§ **THE TASK**:
Only the lines with "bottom" in the entries below belong in the answer; please copy them.

§ **MATERIAL FOR THIS TASK**:
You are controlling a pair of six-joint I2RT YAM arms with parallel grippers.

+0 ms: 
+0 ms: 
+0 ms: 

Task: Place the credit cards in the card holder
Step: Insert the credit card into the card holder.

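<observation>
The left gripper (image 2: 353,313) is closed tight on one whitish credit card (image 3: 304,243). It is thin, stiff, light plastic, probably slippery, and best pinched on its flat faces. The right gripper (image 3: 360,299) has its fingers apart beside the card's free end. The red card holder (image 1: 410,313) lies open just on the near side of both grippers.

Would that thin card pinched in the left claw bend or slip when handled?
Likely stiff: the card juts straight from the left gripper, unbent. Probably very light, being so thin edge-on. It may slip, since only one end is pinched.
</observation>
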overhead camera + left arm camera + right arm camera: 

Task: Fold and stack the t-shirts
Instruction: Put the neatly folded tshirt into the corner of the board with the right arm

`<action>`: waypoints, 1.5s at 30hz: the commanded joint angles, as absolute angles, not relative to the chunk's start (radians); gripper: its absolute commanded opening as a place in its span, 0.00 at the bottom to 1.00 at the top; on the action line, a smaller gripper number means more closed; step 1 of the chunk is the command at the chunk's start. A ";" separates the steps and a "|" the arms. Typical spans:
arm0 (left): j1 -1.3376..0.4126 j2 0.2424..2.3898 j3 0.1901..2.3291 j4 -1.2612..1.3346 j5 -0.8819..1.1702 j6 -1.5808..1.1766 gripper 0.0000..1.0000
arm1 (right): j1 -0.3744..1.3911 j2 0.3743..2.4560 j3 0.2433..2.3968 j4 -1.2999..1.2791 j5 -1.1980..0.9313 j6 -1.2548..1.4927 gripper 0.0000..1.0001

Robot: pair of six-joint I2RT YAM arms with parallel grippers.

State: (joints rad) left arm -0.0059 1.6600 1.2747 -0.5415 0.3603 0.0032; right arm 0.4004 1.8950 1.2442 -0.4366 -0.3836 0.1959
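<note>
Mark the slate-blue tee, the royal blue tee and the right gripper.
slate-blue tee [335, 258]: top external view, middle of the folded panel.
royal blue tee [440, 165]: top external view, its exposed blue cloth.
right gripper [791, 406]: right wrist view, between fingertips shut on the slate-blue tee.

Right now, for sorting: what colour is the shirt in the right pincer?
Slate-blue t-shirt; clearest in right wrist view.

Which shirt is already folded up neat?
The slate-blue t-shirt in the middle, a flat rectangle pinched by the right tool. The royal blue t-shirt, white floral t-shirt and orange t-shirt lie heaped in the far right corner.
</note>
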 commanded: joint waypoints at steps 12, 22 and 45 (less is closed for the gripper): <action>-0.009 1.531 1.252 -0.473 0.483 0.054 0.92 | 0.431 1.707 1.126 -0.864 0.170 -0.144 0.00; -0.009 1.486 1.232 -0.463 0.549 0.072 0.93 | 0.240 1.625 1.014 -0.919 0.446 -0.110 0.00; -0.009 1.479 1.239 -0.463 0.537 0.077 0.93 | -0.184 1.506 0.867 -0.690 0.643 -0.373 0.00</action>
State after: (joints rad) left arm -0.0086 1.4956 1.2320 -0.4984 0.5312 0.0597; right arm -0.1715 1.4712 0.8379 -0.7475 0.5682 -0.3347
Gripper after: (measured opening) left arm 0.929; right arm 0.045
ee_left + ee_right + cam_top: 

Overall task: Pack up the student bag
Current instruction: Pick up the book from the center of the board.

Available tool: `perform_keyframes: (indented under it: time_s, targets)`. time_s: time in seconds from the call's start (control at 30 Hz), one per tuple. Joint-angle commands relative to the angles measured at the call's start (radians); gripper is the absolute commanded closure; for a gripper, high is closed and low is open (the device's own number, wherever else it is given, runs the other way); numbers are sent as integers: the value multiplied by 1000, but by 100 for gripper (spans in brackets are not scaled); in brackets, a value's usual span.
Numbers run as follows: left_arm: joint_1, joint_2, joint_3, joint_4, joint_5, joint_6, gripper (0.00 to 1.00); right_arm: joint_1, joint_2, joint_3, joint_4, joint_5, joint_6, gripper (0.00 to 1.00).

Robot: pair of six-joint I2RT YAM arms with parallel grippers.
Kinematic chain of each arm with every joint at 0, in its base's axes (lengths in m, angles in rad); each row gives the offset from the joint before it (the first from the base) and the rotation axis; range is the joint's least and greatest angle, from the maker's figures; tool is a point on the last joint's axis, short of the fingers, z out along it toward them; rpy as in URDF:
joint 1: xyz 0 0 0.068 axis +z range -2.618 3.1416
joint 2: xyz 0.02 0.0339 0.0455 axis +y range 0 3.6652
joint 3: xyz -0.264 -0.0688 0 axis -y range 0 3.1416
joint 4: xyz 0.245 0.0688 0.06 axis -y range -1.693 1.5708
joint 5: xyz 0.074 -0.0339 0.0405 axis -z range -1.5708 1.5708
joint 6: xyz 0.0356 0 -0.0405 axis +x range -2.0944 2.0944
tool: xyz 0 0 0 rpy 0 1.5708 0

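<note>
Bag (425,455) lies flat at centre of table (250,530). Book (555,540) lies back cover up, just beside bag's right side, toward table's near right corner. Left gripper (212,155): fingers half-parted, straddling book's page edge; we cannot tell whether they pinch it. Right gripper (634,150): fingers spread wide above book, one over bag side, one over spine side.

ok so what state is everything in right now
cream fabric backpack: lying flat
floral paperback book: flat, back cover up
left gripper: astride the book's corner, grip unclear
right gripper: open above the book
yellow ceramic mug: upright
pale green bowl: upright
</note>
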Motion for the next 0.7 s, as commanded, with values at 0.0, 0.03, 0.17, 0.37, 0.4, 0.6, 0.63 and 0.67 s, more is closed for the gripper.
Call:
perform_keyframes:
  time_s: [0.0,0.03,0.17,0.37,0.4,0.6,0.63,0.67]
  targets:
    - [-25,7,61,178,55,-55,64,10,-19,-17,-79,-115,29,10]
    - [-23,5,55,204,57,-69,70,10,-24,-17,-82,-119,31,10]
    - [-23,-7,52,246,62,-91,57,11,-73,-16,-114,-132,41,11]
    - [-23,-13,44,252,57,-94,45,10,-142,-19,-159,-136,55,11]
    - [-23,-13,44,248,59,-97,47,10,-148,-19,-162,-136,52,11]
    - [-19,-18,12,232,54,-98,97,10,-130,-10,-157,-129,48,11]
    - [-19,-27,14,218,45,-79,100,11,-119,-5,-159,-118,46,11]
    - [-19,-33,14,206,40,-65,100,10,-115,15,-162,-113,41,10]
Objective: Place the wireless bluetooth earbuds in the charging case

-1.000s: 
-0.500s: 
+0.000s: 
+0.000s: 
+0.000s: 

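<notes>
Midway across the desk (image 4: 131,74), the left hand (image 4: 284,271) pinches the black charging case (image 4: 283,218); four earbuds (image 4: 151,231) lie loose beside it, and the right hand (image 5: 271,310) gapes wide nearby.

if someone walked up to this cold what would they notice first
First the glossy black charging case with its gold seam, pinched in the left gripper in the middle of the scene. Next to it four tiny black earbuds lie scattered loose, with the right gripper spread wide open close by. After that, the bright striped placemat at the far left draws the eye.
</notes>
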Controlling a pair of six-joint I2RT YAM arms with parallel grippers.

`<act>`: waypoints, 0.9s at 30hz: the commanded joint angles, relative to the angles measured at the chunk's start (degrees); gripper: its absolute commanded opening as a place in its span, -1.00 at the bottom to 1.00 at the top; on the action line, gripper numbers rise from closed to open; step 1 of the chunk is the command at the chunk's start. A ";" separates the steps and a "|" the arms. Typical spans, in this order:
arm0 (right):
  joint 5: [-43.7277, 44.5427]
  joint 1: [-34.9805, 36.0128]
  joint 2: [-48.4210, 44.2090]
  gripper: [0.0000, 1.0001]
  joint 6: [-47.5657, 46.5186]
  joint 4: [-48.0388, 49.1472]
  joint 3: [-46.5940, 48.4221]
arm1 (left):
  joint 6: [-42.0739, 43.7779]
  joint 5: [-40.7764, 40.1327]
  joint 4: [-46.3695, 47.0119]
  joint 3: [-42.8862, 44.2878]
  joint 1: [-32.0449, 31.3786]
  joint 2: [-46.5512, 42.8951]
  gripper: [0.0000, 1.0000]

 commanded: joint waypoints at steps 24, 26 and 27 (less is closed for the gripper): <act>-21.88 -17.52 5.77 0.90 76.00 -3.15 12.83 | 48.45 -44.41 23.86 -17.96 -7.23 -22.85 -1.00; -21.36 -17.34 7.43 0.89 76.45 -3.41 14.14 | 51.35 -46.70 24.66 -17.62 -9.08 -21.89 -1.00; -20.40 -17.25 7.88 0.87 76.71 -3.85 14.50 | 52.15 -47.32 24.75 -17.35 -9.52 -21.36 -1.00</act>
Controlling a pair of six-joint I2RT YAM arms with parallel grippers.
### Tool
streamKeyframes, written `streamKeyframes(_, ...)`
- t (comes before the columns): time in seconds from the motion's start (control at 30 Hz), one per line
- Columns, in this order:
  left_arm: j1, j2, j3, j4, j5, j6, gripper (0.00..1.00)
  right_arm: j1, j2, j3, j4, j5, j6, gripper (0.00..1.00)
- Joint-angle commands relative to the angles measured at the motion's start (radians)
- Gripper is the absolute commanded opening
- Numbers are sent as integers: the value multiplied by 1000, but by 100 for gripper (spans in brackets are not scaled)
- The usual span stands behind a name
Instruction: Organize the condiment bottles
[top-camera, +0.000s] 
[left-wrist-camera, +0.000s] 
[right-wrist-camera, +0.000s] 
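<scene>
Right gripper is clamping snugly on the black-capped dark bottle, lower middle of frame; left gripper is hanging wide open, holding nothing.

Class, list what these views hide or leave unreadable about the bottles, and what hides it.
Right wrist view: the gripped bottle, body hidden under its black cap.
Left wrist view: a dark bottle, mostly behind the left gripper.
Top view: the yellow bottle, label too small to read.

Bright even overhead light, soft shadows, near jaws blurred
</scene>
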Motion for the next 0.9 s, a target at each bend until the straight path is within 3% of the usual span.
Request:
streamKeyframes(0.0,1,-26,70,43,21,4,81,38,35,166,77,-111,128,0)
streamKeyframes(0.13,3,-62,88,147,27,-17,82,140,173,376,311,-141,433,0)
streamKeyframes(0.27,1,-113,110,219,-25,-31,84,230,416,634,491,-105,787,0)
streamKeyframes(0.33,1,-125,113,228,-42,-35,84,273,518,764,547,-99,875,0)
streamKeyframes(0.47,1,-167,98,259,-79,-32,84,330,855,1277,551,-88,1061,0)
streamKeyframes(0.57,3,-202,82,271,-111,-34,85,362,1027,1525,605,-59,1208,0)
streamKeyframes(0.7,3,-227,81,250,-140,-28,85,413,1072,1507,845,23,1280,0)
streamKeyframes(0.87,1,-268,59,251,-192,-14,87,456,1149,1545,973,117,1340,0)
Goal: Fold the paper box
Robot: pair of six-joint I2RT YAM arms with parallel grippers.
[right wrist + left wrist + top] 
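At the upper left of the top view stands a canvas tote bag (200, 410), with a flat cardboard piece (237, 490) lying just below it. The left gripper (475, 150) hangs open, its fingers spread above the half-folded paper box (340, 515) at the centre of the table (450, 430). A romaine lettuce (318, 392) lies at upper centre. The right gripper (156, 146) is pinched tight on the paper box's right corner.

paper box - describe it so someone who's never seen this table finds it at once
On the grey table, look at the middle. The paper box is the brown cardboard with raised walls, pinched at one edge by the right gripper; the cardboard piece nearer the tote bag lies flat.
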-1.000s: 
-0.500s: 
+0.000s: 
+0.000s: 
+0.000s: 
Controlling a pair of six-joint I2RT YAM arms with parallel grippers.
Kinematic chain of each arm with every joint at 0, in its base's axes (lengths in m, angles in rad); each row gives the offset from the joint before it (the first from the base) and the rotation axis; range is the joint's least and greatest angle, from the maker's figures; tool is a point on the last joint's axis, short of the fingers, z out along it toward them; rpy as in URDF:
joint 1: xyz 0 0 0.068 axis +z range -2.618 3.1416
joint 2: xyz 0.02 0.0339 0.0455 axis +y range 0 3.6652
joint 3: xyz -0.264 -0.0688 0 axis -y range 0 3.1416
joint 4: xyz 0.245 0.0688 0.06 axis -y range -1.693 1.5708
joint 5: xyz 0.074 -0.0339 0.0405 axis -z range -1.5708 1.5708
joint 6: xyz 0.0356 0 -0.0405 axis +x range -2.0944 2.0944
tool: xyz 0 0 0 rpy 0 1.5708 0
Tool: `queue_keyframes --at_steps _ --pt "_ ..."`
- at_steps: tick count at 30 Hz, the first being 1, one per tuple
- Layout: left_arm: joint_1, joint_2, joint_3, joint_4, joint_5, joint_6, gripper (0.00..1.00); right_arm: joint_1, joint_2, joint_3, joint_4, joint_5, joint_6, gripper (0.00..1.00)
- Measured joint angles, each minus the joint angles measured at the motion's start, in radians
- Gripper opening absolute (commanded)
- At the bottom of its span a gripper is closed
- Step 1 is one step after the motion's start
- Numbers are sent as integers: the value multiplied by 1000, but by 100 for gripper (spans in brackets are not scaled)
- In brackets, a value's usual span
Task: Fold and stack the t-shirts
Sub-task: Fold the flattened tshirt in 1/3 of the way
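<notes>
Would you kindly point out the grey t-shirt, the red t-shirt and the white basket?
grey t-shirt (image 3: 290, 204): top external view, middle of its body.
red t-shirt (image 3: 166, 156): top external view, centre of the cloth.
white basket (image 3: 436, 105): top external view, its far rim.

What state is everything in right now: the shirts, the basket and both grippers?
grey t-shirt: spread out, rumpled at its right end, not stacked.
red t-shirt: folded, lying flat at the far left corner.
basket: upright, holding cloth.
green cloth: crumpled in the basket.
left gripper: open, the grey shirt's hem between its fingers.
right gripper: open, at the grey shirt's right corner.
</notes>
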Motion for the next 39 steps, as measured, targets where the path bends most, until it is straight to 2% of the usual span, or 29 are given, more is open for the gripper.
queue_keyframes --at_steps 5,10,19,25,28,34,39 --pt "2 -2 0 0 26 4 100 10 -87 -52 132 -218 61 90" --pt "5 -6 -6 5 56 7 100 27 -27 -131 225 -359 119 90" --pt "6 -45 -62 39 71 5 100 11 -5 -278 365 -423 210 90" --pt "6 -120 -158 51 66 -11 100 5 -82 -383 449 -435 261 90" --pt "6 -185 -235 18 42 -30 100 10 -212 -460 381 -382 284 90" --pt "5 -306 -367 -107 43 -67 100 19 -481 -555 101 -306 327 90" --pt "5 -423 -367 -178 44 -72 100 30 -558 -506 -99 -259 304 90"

§ **TASK RESPONSE**:
`<action>`: waypoints, 1.5s at 30hz: the commanded joint angles, as absolute angles, not relative to the chunk's start (radians); gripper: its absolute commanded opening as a place in its span, 0.00 at the bottom to 1.00 at the top; on the action line, a smaller gripper number means more closed; step 1 of the chunk is the command at the chunk's start. A ";" separates the steps and a "|" the arms. Typical spans:
`<act>`: waypoints, 0.9s at 30hz: the commanded joint angles, relative to the angles measured at the chunk's start (degrees); gripper: its absolute commanded opening as a place in its span, -1.00 at the bottom to 1.00 at the top; on the action line, gripper numbers rise from closed to open; step 1 of the chunk is the command at the chunk's start. A ";" separates the steps and a "|" the arms. Typical spans, in this order:
- At the bottom of its span a gripper is closed

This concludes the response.